## YOUR ASSIGNMENT
Identify and copy all lines of the material where the string "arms" is found.

## SOURCE MATERIAL
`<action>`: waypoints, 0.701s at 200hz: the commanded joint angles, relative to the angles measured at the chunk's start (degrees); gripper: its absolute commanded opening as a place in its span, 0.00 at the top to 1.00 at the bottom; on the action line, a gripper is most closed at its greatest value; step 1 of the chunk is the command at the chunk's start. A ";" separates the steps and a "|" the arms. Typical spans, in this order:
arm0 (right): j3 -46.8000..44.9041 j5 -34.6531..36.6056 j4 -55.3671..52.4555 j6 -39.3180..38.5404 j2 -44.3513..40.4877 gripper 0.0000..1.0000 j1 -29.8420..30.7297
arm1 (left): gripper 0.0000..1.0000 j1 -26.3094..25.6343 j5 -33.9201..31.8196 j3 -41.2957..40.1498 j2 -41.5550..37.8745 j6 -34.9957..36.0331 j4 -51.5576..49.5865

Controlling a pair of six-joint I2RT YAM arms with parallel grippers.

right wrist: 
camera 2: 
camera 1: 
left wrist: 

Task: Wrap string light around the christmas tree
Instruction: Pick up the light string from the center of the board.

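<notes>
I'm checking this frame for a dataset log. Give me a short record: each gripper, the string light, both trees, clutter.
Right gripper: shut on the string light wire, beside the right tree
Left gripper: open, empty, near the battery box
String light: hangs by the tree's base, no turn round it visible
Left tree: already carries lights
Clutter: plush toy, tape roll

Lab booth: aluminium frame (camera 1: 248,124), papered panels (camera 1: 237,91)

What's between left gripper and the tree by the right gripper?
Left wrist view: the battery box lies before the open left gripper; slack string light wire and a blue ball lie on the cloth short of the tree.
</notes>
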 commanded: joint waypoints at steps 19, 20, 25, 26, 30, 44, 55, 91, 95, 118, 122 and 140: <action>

## FINAL ANSWER
`<action>`: waypoints, 0.701s at 200hz: the commanded joint angles, relative to the angles measured at the chunk's start (degrees); gripper: its absolute commanded opening as a place in its span, 0.00 at the top to 1.00 at the bottom; on the action line, a gripper is most closed at its greatest value; step 1 of the chunk is the command at the chunk's start. A ";" separates the steps and a "|" the arms. Typical spans, in this order:
Controlling a pair of six-joint I2RT YAM arms with parallel grippers.

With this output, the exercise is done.